Swift kam im Jahre 1713 als Dechant nach Dublin. Kühl empfangen. Und er verliess Irland fast unmittelbar darauf von neuem, um in London zwischen Bolingbroke und Oxford zu vermitteln. Zehn Jahre darauf war erDerDechant,DerBürger Irlands. Glockengeläut empfing ihn, wohin er kam; man errichtete Triumphbögen, wenn er irgendwo einzog; man prägte Medaillen zu seinen Ehren, auf Ladenschildern sah man den Kopf des »Tuchhändlers«, und in billige Taschentücher webte man sein Bildnis ein: er war in Wahrheit ein Gott geworden.
Hatte er selbst dergleichen erwartet? Wohl schwerlich. Er hatte mit ungeheurer Sicherheit des Griffs eine gewaltige Bewegung entfesselt, aber er hätte wohl kaum geglaubt, wie tief sie alles aufwühlen sollte. Und woher kam das? Swift war ein Mensch von ungeheurem Selbstgefühl. Und welches Selbstgefühl gliche jemals dem einer Masse?
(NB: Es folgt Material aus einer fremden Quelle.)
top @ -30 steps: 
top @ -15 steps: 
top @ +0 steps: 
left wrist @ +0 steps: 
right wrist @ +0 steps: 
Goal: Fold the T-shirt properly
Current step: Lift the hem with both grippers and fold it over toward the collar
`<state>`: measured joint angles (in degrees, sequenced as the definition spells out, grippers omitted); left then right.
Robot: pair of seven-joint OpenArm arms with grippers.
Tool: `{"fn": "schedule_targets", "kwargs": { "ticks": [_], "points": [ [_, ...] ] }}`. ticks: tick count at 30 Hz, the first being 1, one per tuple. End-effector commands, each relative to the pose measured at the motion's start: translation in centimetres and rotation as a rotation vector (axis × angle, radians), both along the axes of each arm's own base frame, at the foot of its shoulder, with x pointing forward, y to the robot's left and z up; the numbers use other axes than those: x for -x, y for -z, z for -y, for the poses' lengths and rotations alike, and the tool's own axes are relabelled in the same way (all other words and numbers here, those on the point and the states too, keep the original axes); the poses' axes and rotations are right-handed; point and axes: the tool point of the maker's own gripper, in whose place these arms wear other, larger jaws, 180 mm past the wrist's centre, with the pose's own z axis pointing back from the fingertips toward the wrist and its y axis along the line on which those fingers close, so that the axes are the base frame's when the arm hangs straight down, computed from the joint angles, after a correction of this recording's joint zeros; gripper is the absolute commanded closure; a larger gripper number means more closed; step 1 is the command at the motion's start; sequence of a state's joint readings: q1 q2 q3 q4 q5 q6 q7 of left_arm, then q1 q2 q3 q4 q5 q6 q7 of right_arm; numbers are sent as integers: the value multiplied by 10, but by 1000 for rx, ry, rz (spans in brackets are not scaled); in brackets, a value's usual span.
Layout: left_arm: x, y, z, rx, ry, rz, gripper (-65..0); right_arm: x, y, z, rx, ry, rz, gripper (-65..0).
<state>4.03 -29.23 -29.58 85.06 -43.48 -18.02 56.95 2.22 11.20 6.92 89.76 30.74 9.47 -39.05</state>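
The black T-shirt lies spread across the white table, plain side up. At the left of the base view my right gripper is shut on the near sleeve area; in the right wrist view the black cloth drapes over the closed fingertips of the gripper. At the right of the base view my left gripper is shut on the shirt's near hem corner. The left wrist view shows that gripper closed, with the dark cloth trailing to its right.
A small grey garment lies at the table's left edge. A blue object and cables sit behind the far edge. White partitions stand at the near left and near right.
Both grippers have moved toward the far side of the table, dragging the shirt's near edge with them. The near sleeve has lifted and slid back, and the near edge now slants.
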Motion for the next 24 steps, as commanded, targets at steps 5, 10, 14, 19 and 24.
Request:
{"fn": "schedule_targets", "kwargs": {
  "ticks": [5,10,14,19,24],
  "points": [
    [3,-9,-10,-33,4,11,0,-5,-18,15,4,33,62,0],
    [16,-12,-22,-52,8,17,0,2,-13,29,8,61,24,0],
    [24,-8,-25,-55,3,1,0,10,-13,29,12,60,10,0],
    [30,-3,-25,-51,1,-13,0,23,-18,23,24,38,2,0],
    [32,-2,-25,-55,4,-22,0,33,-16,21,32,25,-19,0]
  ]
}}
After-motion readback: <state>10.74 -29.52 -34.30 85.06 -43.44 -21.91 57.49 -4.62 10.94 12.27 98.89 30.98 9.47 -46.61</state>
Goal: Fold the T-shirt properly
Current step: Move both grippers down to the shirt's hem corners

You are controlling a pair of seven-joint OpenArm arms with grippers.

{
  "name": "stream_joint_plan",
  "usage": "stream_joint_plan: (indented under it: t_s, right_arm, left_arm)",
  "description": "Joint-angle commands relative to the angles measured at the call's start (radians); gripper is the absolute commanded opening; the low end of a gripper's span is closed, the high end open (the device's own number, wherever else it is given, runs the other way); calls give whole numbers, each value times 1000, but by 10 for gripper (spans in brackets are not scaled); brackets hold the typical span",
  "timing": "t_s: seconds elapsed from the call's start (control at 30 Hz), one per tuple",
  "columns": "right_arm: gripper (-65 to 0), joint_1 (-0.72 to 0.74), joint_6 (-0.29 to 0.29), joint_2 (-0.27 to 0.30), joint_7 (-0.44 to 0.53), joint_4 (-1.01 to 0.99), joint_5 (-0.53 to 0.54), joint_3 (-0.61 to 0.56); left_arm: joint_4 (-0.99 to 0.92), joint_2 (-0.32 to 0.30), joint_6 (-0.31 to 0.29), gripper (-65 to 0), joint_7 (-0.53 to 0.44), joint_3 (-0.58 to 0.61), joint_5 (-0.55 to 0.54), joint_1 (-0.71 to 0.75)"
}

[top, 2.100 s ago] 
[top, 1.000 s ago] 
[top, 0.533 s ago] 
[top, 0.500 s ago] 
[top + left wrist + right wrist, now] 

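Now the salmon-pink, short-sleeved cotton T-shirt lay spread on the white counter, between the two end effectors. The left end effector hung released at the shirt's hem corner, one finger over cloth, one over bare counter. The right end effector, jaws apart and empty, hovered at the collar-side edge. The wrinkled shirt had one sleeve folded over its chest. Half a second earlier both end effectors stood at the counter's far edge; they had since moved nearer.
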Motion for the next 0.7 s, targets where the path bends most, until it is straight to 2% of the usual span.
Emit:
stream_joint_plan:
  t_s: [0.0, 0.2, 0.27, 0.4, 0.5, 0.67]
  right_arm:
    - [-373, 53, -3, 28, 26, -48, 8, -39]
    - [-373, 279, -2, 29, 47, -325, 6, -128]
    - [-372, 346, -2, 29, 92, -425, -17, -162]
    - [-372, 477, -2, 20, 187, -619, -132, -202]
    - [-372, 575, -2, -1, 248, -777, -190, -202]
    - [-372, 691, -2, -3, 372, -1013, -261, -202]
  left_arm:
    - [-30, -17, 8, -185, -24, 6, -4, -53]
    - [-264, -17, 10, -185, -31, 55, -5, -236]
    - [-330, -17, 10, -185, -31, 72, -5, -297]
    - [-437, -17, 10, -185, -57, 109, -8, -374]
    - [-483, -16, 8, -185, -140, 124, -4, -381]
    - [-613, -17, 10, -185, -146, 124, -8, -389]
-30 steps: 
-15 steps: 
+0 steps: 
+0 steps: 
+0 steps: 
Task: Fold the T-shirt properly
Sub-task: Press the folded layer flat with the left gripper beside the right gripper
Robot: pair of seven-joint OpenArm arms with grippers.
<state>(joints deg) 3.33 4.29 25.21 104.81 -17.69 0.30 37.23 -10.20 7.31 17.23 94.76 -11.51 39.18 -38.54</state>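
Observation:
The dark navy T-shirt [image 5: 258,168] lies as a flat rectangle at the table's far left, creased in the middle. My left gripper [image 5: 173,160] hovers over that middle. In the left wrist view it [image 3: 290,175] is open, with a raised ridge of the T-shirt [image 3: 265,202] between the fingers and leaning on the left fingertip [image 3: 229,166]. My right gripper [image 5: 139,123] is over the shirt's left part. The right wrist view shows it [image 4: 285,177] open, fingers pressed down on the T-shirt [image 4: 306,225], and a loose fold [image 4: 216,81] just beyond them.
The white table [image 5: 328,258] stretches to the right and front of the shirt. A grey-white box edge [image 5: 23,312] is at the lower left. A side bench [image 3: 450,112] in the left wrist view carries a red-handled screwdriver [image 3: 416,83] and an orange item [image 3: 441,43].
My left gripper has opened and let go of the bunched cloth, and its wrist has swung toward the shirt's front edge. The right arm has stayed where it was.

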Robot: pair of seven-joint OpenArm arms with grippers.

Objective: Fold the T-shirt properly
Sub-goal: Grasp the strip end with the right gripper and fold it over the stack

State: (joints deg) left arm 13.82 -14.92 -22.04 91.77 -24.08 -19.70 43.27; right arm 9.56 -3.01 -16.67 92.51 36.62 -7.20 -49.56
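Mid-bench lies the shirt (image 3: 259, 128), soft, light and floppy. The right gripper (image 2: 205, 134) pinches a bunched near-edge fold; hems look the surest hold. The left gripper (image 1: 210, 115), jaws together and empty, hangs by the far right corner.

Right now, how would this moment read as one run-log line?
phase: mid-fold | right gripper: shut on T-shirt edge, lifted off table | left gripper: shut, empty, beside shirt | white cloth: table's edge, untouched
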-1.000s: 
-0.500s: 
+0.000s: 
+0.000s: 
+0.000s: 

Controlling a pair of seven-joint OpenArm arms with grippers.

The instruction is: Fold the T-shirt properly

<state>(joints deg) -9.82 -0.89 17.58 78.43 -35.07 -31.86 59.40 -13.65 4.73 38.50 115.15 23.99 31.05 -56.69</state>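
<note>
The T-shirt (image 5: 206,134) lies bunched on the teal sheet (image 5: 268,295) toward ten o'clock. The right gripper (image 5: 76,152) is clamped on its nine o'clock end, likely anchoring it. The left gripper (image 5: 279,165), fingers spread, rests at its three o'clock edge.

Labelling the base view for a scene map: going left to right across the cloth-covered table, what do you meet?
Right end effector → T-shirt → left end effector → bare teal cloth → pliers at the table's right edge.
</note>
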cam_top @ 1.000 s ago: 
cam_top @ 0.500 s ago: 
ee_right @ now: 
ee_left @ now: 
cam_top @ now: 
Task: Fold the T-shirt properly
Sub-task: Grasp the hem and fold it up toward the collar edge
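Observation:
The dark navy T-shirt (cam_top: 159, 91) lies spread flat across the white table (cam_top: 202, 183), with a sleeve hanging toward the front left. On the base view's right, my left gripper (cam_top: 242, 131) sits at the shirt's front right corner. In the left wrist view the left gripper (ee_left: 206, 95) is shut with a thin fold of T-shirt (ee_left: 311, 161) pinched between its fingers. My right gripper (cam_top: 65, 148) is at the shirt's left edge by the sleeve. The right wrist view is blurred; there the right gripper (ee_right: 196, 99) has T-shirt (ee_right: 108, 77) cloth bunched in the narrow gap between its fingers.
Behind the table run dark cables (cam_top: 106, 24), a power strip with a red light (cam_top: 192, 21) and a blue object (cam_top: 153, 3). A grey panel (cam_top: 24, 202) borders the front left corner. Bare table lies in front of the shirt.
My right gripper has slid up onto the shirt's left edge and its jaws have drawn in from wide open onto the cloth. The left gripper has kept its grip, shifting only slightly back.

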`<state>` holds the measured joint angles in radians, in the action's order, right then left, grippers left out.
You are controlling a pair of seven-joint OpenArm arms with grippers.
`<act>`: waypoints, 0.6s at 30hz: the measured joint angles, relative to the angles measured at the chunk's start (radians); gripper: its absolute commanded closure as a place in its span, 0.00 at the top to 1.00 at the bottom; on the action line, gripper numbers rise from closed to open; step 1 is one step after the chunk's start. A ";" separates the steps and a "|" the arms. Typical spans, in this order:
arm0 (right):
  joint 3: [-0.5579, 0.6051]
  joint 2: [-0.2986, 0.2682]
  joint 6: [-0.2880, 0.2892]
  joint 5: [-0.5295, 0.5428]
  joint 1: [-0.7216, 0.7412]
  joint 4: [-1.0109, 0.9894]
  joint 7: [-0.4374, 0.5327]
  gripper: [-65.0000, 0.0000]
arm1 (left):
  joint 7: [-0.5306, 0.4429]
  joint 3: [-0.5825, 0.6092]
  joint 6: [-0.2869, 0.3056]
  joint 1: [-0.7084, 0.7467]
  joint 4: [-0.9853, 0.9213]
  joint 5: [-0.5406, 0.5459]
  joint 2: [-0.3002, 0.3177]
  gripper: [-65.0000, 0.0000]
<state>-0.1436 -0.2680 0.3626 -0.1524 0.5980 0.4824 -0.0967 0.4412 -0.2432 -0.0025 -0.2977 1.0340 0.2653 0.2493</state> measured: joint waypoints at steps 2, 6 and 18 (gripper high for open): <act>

Swift war ein Mann, der ungeheure Demütigungen ertragen hatte. Und hier war ein Volk, das man schmählicher demütigte, als je eine Nation gedemütigt worden war. Swift kannte die Armut. Irland war arm. Swift empfand mit dem gemeinen Mann: das hatte er gelernt. Und in Irland war fast nur noch der gemeine Mann zu Hause. Kein Wunder also, dass er die Töne anschlug, die Widerhall fanden. Er hatte einmal an Sir William Temple, seinen frühern Brotherrn, von dem er im Streit geschieden war, einen Brief mit der Bitte um ein Leumundszeugnis schreiben müssen, weil man ihm ohne das nicht die Weihe geben wollte. Er hatte fünf Monate dazu gebraucht, sich zu zwingen. Und schliesslich hatte ihn die Notwendigkeit, sein tägliches Brot zu verdienen, genötigt. Er brauchte wohl auch in spätem Jahren nur an diese Zeit zu denken und sich diesen demütigen Bittbrief in das Gedächtnis zu rufen, um mit jedem gebeugten Stolz zu empfinden. Swift hatte viel für andre getan, als er eine Weile in London fast allmächtig gewesen war: er sagt von sich selbst, er habe an die fünfzig Menschen zu Amt und Würden gebracht, und keiner von allen sei ein Verwandter gewesen. Und doch gab man ihm, als er für das Harley-Ministerium eine Titanenarbeit vollbracht hatte, statt eines Bischofssitzes in England die Dechantei von St. Patrick in Dublin. Ebenso hatte Irland England mehr Vorteil gebracht als alle andern Länder der Welt zusammen genommen; und man speiste es mit Woods Halfpence ab. Für seine eigene Person hatte Swift stets alles in sich selbst hineingewürgt, aber hier schrie aus ihm ein Volk mit den Protesten, die seinem Innern am vertrautesten waren.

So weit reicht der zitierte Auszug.